** What this task involves **
Starting at the line below holding "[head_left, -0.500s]" and stopping at the line holding "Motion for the", print every line exactly, both ends included, and leave the rest out.

——————

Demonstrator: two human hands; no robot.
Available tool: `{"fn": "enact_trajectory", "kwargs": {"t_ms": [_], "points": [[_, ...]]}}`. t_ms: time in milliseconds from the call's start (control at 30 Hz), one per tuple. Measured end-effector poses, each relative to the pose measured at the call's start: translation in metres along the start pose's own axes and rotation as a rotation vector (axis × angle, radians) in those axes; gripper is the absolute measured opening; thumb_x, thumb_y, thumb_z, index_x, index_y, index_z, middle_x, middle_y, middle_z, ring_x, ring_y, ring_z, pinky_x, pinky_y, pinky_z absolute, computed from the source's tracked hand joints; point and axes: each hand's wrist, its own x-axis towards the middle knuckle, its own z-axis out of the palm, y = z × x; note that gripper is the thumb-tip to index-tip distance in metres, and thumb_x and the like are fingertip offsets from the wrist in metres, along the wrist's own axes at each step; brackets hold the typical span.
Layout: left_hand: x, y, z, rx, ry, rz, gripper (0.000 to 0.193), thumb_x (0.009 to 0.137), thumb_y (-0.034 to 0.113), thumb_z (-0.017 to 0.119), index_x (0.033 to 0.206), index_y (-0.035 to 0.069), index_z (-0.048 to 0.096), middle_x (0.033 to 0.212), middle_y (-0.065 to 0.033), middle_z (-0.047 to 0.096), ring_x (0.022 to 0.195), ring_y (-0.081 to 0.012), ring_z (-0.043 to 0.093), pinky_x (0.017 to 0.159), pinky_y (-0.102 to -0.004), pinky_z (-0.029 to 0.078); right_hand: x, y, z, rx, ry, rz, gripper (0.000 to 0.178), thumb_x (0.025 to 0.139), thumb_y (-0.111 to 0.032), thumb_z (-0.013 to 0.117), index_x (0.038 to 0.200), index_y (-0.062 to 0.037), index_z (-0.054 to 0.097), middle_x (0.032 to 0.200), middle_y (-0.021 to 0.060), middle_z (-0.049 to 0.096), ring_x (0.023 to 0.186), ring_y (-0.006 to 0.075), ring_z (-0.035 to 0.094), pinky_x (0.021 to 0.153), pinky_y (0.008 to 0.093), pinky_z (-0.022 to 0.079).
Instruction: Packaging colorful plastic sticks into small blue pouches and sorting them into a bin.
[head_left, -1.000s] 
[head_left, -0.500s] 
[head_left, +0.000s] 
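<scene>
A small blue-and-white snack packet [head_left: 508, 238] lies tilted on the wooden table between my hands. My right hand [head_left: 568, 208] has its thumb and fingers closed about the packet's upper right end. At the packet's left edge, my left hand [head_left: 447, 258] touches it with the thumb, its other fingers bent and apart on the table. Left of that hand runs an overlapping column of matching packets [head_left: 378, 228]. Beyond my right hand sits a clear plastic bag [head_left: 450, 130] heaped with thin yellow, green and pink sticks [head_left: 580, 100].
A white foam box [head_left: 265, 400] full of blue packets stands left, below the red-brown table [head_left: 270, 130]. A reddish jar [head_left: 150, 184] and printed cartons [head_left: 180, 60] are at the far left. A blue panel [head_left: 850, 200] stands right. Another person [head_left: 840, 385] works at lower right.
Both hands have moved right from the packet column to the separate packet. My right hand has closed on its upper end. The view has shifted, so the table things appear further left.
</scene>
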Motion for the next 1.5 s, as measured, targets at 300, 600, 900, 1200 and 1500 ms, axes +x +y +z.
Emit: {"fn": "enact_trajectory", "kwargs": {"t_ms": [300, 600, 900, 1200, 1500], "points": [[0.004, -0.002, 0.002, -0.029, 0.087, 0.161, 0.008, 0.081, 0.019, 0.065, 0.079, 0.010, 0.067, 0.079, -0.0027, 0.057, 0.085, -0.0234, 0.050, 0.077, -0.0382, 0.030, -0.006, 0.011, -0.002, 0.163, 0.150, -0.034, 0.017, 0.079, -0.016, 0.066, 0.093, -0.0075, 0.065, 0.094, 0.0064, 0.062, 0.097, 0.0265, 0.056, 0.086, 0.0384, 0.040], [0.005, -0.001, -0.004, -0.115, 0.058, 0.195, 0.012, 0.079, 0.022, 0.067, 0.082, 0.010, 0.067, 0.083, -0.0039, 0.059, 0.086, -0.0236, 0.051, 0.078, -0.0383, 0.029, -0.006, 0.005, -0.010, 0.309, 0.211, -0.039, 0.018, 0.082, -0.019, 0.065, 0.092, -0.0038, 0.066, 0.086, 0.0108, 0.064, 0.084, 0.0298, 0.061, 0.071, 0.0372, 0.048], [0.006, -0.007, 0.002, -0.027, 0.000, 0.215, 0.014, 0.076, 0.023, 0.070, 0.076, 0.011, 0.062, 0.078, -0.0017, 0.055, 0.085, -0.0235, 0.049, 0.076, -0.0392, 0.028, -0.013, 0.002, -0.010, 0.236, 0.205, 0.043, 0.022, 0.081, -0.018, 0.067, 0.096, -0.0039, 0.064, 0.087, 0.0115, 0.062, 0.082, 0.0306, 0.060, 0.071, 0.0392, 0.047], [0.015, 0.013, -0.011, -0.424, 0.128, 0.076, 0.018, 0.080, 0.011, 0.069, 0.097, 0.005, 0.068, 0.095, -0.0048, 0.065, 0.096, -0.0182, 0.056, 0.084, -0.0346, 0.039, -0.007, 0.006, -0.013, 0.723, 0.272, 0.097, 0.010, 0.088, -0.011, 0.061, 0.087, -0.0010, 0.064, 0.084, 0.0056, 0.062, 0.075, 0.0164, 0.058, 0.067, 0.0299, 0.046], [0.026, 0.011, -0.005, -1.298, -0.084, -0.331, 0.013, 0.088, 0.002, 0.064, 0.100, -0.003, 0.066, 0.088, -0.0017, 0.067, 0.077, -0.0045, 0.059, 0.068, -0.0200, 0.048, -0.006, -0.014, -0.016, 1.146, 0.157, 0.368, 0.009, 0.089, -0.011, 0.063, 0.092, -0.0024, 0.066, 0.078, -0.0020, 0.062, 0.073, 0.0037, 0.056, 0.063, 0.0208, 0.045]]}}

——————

** Expected output **
[head_left, -0.500s] 
[head_left, +0.000s] 
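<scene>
A small blue-and-white snack packet [head_left: 508, 238] lies tilted on the wooden table between my hands. My right hand [head_left: 568, 208] has its thumb and fingers closed about the packet's upper right end. At the packet's left edge, my left hand [head_left: 447, 258] touches it with the thumb, its other fingers bent and apart on the table. Left of that hand runs an overlapping column of matching packets [head_left: 378, 228]. Beyond my right hand sits a clear plastic bag [head_left: 450, 130] heaped with thin yellow, green and pink sticks [head_left: 580, 100].
A white foam box [head_left: 265, 400] full of blue packets stands left, below the red-brown table [head_left: 270, 130]. A reddish jar [head_left: 150, 184] and printed cartons [head_left: 180, 60] are at the far left. A blue panel [head_left: 850, 200] stands right. Another person [head_left: 840, 385] works at lower right.
Both hands have moved right from the packet column to the separate packet. My right hand has closed on its upper end. The view has shifted, so the table things appear further left.
</scene>
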Motion for the next 1.5 s, as measured, targets at 300, 600, 900, 1200 and 1500 ms, axes +x +y +z.

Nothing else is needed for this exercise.